Appellant asserts that Instruction No. 24 “is not an entire misstatement of the law but is a most incomplete statement * * *. As we have pointed out * * * the violation of our statute is negligence per se.” Again, in the light of the admonition to the jury by Instruction No. 1, to consider all of the instructions together as a whole, it must be assumed that the jury duly considered Instruction No. 21 which, as we have pointed out, stated appellant’s theory of the case, including the proposition that violation of the positive rule of law contained in I.C. § 49-737 constitutes negligence per se.
Appellant’s assignments of error as regards the jury instructions are without merit.
The verdict of the jury and the judgment entered thereon is supported by substantial and competent though conflicting evidence; therefore the judgment will not be disturbed on appeal. Casey v.

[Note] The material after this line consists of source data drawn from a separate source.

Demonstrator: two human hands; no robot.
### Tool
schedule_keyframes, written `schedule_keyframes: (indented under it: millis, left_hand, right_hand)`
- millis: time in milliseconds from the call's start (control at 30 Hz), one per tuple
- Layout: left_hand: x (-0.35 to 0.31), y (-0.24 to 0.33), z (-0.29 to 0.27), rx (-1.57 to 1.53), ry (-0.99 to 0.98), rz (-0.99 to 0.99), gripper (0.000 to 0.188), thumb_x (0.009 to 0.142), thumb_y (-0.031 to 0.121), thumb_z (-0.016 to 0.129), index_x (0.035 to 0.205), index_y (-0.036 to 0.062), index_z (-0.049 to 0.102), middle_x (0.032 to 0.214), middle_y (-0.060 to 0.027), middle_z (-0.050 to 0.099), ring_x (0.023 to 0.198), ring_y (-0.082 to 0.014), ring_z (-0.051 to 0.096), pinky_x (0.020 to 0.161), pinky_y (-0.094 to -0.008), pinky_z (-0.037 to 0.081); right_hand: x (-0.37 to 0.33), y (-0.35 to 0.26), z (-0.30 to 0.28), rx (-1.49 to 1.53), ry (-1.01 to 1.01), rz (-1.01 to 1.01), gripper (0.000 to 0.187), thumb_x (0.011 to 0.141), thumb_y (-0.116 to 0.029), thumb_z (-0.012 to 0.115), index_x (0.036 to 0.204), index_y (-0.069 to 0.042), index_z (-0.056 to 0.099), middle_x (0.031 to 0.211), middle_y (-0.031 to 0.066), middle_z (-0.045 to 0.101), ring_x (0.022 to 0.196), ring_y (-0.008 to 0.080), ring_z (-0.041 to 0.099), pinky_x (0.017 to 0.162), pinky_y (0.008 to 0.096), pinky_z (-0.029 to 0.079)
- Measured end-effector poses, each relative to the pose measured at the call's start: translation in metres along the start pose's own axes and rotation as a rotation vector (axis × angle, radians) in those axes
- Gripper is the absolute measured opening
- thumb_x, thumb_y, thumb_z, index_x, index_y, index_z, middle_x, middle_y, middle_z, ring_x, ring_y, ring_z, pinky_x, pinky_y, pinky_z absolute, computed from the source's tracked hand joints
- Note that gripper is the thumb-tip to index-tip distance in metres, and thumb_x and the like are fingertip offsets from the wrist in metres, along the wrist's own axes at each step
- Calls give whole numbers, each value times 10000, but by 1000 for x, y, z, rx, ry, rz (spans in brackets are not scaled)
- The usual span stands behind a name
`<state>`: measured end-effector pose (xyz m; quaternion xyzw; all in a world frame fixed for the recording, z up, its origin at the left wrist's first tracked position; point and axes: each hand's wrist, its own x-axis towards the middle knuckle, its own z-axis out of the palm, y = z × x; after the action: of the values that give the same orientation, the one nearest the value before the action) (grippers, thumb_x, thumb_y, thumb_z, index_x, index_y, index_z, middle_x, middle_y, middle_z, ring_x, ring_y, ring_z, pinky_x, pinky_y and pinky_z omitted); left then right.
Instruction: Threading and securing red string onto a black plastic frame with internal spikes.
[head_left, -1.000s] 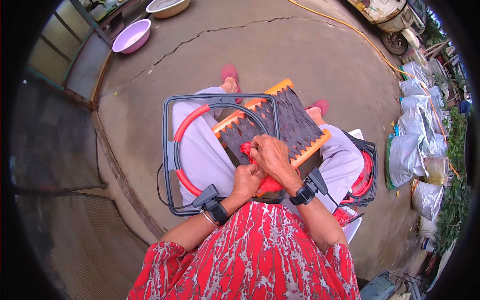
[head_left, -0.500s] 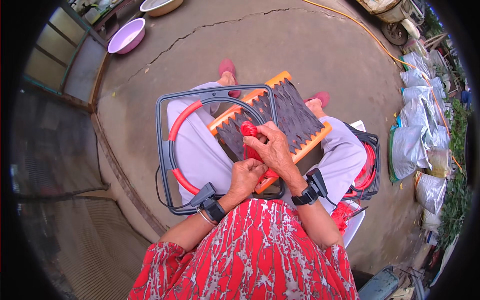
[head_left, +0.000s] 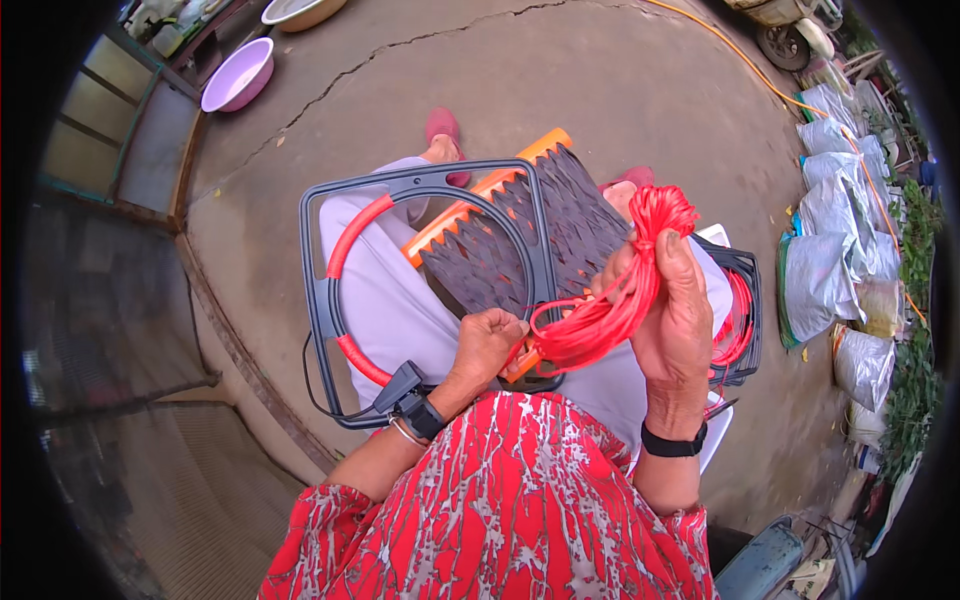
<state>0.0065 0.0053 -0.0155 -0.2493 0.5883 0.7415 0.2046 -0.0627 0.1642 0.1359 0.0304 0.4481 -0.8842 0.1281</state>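
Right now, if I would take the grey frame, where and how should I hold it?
Probably best by the frame's left bar, coming from the left and closing around it. That bar is slim, without red wrapping, and runs just outside the trouser leg. The left hand and the red cord bundle crowd the lower right corner.

Glossy, smooth red plastic-looking cord, matt dark plastic-looking frame, matt cloth trousers, rough concrete floor
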Motion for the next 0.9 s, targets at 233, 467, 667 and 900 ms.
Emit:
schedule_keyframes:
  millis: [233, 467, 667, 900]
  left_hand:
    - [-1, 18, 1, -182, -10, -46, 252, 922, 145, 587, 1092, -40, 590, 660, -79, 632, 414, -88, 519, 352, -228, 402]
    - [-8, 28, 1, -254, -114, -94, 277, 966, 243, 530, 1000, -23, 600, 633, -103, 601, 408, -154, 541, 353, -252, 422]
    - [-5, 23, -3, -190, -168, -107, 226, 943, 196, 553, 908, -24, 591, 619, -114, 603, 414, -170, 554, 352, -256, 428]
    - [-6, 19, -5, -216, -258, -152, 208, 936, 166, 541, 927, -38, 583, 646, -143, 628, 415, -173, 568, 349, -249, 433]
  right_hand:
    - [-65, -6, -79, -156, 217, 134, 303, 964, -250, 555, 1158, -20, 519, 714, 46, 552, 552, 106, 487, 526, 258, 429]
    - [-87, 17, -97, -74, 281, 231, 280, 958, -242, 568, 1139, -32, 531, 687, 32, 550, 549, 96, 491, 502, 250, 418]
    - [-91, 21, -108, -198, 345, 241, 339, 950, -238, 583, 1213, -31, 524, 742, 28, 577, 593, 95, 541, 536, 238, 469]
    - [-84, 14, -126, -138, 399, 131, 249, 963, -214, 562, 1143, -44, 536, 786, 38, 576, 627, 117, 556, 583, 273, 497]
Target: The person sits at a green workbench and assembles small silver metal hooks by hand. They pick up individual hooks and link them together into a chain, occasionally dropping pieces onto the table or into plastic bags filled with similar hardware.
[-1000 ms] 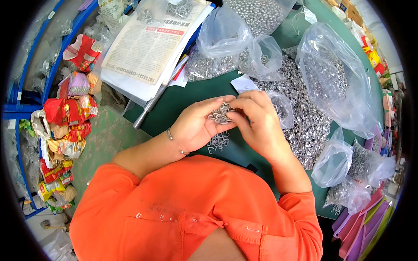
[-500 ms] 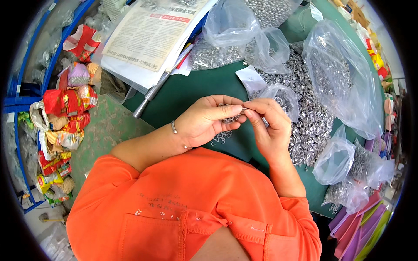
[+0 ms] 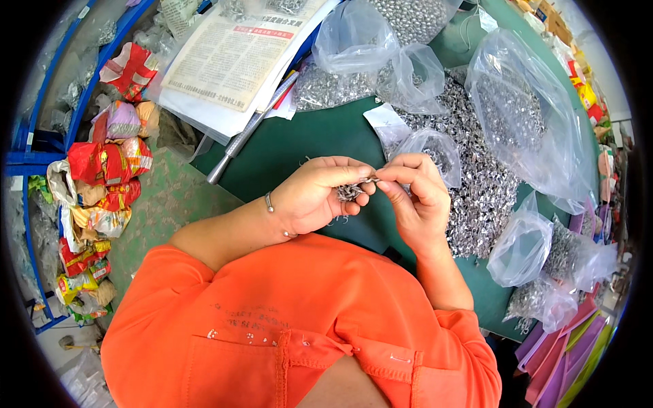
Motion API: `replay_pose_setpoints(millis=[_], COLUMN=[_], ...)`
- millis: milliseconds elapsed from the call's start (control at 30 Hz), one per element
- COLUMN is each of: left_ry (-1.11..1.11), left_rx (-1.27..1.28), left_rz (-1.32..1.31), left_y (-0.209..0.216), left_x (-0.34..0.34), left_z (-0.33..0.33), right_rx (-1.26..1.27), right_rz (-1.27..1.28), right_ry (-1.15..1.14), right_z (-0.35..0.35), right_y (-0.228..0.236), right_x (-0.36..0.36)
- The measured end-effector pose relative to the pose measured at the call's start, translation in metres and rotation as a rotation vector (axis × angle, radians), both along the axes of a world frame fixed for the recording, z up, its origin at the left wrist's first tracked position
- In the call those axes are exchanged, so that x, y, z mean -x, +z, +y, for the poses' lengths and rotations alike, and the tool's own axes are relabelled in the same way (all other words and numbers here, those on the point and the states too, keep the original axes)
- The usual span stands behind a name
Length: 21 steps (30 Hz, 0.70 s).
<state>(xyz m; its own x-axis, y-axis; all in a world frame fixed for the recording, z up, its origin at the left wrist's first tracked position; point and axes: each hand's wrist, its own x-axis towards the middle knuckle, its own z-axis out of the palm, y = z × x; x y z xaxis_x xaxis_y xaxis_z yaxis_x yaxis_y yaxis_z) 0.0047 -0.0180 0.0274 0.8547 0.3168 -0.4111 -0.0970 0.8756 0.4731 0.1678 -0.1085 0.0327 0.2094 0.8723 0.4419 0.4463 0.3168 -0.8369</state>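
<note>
My left hand is curled around a small bunch of silver metal pieces, which look like little hooks or clasps. Its thumb and forefinger pinch one small silver piece that sticks out toward the right. On the same piece, the thumb and forefinger of my right hand are closed from the other side, so the fingertips of both hands nearly meet. Fingers hide most of its shape. Right of my hands spreads a large heap of similar silver pieces on the green table.
Clear plastic bags of metal parts stand behind the heap and at the right. A newspaper tops a paper stack, with a metal rod along its edge. Blue shelving and coloured packets are at the left.
Both hands have shifted slightly, the right one a little left. More of the metal bunch shows in my left palm, and the fingertips still meet at the small piece.
</note>
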Motion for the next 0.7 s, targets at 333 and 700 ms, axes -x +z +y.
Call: replay_pose_setpoints(millis=[333, 700], left_ry=[0.060, 0.081], left_rx=[-0.040, -0.067], left_rz=[0.044, 0.114], left_y=[0.007, 0.001], left_x=[-0.003, -0.010], left_z=[-0.001, 0.001], right_rx=[0.053, -0.097], right_rz=[0.245, 0.142], right_ry=[-0.044, -0.202], right_z=[-0.007, 0.000], right_y=[-0.010, 0.001], right_x=[0.000, -0.016])
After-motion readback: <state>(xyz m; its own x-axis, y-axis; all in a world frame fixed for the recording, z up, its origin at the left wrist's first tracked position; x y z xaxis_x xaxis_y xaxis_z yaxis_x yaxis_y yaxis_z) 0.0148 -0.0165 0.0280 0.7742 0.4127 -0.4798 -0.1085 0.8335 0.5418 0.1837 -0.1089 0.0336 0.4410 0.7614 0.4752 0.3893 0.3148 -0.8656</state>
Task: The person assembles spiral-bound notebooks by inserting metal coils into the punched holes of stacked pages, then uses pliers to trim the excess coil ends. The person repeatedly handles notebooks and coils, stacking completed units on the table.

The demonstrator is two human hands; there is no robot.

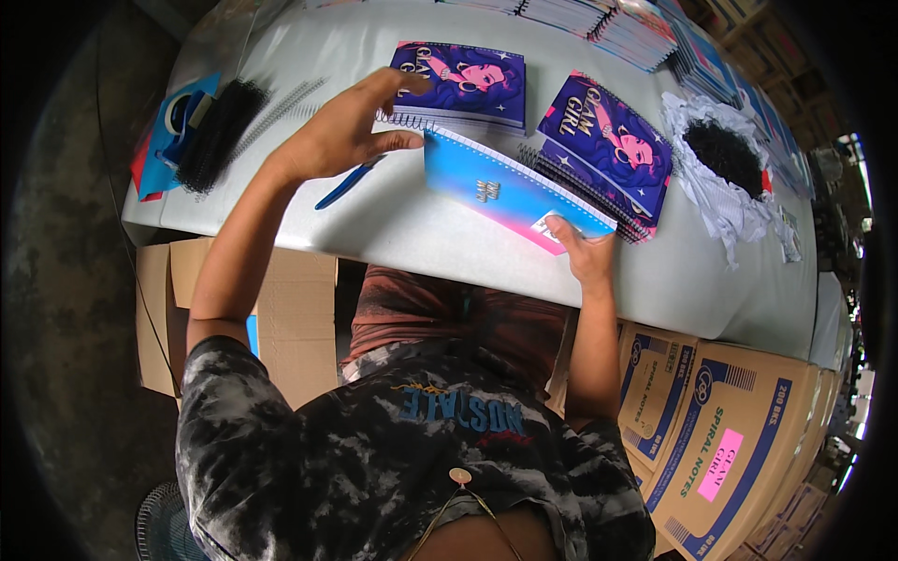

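Holding a blue-pink notebook above the table, right hand clamped on its corner | left hand by the wire coil, pinch unclear | coiling apparently just begun, holes seemingly bare | coiled notebooks right, seemingly uncoiled stack left to do

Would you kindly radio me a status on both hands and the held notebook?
Right hand gripping blue-and-pink spiral notebook; left hand at its black coil; purple notebook stack close behind, blue pen nearby.
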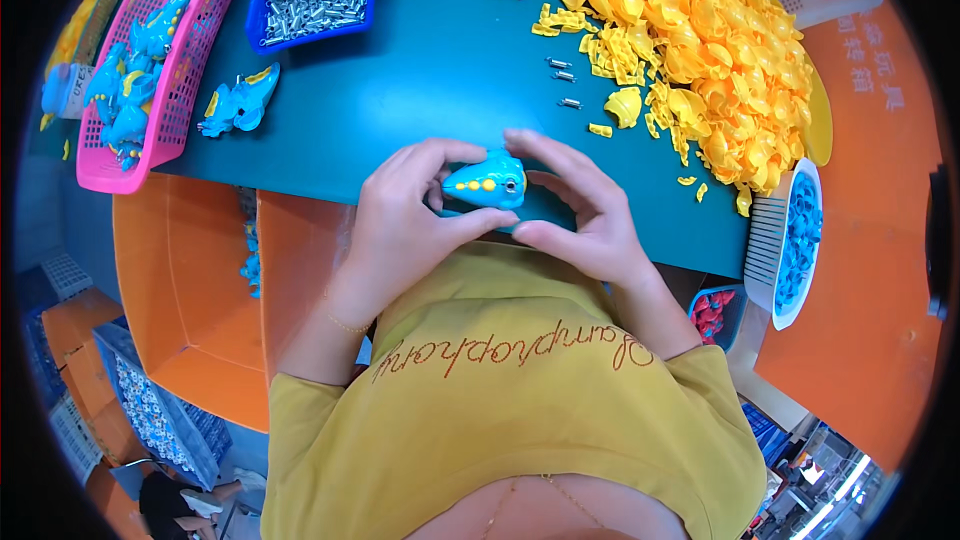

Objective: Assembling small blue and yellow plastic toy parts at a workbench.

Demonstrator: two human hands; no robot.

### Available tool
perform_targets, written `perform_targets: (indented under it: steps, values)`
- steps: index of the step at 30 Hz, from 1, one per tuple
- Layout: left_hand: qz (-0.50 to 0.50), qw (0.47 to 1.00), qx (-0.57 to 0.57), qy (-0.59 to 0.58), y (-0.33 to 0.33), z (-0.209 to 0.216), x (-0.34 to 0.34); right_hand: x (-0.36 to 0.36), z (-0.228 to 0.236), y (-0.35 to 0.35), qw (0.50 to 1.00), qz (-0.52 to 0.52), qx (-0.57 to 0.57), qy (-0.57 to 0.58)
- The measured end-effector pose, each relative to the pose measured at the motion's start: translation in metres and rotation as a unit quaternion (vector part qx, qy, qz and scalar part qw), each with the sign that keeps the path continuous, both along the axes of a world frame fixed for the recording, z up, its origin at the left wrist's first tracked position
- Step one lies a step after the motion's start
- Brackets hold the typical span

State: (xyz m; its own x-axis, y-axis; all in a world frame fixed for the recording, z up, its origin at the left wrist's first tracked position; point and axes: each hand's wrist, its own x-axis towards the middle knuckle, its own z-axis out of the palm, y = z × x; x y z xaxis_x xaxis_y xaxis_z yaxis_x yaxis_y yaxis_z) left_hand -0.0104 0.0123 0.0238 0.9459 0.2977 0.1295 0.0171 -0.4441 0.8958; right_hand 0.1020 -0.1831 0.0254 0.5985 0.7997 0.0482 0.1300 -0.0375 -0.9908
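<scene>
A glossy blue plastic toy part [486, 183] with a row of yellow spots and a small round hole at its right end is held low over the green tabletop, close to my body. My left hand [405, 200] grips its left side, fingers over the top and thumb below. Curled around the right end, my right hand [585, 205] has its index finger by the upper edge and its thumb by the lower one. Some right fingers are partly hidden behind the part. Three small metal springs [564, 76] lie on the table beyond my right hand.
A large pile of yellow shells [700, 50] covers the far right. At far left stand a pink basket [165, 130] of blue parts and a blue tray [372, 15] of springs. Another blue toy piece [240, 102] lies between. A white basket [765, 230] sits at right; an orange bin [190, 320] below left.
</scene>
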Motion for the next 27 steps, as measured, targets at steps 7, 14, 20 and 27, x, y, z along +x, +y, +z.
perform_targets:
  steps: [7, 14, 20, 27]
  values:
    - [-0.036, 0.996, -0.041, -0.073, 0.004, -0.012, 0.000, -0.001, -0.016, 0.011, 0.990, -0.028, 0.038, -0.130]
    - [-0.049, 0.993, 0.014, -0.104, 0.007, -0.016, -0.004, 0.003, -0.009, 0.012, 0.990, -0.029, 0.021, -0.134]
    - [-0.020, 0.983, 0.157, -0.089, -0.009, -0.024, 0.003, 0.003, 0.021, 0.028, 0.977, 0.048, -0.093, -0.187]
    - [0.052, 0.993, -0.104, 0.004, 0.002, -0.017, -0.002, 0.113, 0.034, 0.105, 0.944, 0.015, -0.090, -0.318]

Nampa and Meridian Irrigation District, 85 Idaho 299, 379 P.2d 409 (1963); Wurm v. Pulice, 82 Idaho 359, 353 P.2d 1071 (1960); Hooton v. City of Burley, 70 Idaho 369, 219 P.2d 651 (1950).
The judgment is affirmed.
Costs to respondent.
McQUADE, C. J., and McFADDEN, TAYLOR and KNUDSON, JJ., concur.. “INSTRUCTION NO. 14: Generally, it is negligence as a matter of law, or at least strong evidence of negligence, for a motorist to operate his automobile on a highway at such a speed that the automobile cannot be stopped within the distance within which objects can be seen ahead of the automobile.”
. “INSTRUCTION NO. 17: The law of Idaho requires that every driver of a motor vehicle shall exercise due care to avoid colliding with a pedestrian upon any roadway and shall give warning by sounding a horn when necessary.”
. “INSTRUCTION NO. 24: A plaintiff's violation of the law of the road, unless such violation was a proximate contributing cause of his injury, does not bar his recovery for such injury.”
. “INSTRUCTION NO. 16: You are instructed that the driver or operator of a motor vehicle at night is not required to be able absolutely to stop short of an object appearing in the radius of his headlights, regardless of existing conditions. The law only requires that he drive at night at such a speed as to be able ordinarily so to stop.”
. “INSTRUCTION NO. 21: You are instructed that Section. 49-737 of the Idaho Code provides as follows:
‘b. Where sidewalks are not provided, any pedestrian walking along and upon a highway shall when practicable walk only on the left side of the roadway or the shoulder facing traffic which may approach from the opposite direction.’
“You are further instructed that violation of this positive rule of law constitutes negligence in and of itself, that is, negligence as a matter of law.”